ECDSA-secp521r1 : FAILED: -0x4e00
ECDSA-brainpoolP512r1 : 0.08 verify/s 14852 heap bytes
ECDSA-secp192r1 : 0.25 verify/s 5176 heap bytes

Can it be something what is known already ?
Or some extra configuration should be done.

Regards,
Eugene

2

Hi Eugene,
The error you are receiving is MBEDTLS_ERR_ECP_VERIFY_FAILED
I have tried reproducing this with your changes, but I don’t get the failure.
I believe it is some platform related issue, most likely stack corruption with this larger curve.
Have you changed any other configuration from the default values?
Regards,
Mbed TLS Team member
Ron

3

Hi Ron !

I think this is platform specific error. In case of K82 it is not so clear how to disconnect LTC HW accelerator for that operations what can’t be accelerated due natural LTC HW limitations for ECC up to 512 bits only.
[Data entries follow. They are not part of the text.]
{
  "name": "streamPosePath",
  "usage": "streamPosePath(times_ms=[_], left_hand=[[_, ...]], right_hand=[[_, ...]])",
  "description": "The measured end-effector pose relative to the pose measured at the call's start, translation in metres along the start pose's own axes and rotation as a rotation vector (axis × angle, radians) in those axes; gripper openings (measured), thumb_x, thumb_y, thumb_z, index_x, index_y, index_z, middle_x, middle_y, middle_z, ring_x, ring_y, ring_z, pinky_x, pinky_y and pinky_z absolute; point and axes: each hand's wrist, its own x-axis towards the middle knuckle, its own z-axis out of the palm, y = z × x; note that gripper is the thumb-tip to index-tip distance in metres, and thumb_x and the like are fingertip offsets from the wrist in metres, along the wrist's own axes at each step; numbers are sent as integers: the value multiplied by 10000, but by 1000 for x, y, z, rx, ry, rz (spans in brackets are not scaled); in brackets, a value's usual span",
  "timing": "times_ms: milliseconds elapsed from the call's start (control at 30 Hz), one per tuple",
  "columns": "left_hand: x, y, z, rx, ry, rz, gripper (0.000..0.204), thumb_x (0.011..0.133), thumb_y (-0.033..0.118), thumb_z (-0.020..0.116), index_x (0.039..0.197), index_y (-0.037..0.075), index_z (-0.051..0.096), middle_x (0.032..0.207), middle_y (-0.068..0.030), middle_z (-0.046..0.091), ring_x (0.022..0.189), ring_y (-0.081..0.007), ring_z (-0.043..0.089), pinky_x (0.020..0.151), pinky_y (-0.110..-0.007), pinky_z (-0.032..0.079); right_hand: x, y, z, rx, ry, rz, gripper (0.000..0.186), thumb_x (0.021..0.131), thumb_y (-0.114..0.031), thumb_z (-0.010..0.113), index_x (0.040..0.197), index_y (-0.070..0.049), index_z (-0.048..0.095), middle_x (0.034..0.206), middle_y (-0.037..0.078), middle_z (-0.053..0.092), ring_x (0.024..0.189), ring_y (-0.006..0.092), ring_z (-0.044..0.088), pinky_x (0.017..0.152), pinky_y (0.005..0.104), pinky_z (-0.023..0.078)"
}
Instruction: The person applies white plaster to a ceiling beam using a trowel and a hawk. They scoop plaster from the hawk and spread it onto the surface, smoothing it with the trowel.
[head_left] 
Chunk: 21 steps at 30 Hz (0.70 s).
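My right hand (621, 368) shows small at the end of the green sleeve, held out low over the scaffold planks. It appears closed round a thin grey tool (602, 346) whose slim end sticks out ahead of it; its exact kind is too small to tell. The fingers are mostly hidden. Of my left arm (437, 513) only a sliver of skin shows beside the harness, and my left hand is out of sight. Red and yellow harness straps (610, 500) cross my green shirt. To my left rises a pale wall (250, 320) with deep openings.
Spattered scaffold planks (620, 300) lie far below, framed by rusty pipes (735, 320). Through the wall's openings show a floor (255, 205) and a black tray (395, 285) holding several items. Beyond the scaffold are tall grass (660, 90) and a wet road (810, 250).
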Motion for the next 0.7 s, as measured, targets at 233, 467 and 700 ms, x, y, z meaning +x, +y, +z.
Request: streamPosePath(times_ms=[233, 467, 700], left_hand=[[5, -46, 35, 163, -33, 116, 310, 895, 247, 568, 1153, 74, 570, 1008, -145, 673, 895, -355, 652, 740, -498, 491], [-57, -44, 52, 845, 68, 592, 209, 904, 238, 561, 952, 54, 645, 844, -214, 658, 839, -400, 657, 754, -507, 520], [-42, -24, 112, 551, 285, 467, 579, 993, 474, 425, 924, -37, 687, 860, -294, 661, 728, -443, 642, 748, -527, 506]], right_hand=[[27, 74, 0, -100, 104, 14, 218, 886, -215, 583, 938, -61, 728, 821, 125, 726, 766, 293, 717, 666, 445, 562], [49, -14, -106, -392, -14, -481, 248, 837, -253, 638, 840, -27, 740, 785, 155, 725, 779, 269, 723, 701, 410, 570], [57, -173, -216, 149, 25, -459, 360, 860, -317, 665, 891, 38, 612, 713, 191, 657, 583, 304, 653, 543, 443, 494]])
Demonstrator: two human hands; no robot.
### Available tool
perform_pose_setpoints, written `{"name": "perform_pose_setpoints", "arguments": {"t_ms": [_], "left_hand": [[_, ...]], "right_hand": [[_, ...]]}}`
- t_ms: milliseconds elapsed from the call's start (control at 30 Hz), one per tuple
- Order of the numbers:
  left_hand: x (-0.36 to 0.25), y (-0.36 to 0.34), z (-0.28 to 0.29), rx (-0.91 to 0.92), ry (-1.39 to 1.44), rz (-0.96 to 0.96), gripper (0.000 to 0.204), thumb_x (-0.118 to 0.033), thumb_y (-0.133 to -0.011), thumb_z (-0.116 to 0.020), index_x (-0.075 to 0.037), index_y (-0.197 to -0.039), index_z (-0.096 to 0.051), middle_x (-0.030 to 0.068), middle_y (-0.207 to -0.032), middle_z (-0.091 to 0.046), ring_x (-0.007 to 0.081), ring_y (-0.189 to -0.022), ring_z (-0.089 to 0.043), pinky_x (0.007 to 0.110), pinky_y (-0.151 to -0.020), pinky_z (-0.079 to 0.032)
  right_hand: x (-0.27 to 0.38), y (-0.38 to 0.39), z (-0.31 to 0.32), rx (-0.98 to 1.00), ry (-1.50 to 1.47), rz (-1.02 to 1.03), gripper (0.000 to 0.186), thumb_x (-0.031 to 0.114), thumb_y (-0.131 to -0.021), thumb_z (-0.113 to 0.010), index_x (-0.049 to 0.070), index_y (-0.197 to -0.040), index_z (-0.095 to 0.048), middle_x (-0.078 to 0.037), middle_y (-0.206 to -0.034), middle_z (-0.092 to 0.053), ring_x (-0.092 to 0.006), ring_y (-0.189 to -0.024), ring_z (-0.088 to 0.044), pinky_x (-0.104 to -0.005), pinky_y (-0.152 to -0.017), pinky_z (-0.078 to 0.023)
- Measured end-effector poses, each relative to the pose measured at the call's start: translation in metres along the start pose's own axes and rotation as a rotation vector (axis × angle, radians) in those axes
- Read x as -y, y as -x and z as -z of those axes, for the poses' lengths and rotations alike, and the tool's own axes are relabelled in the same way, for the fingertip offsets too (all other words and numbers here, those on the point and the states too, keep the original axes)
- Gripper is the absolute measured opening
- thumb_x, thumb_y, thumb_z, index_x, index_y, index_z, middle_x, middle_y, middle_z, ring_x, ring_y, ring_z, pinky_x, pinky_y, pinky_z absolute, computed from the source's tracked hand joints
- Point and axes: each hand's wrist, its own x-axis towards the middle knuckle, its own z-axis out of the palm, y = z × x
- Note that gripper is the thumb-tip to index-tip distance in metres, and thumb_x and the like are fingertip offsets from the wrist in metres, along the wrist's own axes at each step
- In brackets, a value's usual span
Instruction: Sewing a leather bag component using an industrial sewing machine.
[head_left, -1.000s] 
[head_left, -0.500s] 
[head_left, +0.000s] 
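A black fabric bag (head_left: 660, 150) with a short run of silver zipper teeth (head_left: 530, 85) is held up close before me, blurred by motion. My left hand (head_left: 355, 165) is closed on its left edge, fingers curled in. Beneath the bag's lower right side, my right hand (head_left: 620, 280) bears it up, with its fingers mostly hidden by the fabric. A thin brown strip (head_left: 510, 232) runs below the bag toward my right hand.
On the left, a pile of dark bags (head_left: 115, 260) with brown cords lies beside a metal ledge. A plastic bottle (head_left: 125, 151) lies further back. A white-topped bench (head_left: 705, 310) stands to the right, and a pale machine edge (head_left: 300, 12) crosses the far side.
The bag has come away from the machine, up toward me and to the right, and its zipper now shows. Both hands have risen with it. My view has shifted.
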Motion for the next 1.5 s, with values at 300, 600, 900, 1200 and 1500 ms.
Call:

Finally. I’m able to pass those tests by disabling the next definitions:

#if defined(MBEDTLS_FREESCALE_LTC_PKHA)
//#define MBEDTLS_MPI_ADD_ABS_ALT
//#define MBEDTLS_MPI_SUB_ABS_ALT
//#define MBEDTLS_MPI_MUL_MPI_ALT
//#define MBEDTLS_MPI_MOD_MPI_ALT

#define MBEDTLS_MPI_EXP_MOD_ALT
#define MBEDTLS_MPI_GCD_ALT
#define MBEDTLS_MPI_INV_MOD_ALT
#define MBEDTLS_MPI_IS_PRIME_ALT

//#define MBEDTLS_ECP_MUL_COMB_ALT
//#define MBEDTLS_ECP_ADD_ALT
#endif

So consistency of P-521 after that modifications are not so clear for now.
May be I should found extra P-521 relative tests for be sure if everything OK.
Or may be better to exclude LTC from picture at all and use pure genericSW implementation ?

Regards,
Eugene

4

Hi Eugene,
The definitions you showed me are not part of Mbed TLS configuration, and these are probably part of your own proprietary fork.
AS much as I would like to assist you, it seems you are working on an unsupported fork ( In addition Mbed TLS 2.6.0 is not an LTS branch), as I don’t know what other changes your codebase has compared to Mbed TLS.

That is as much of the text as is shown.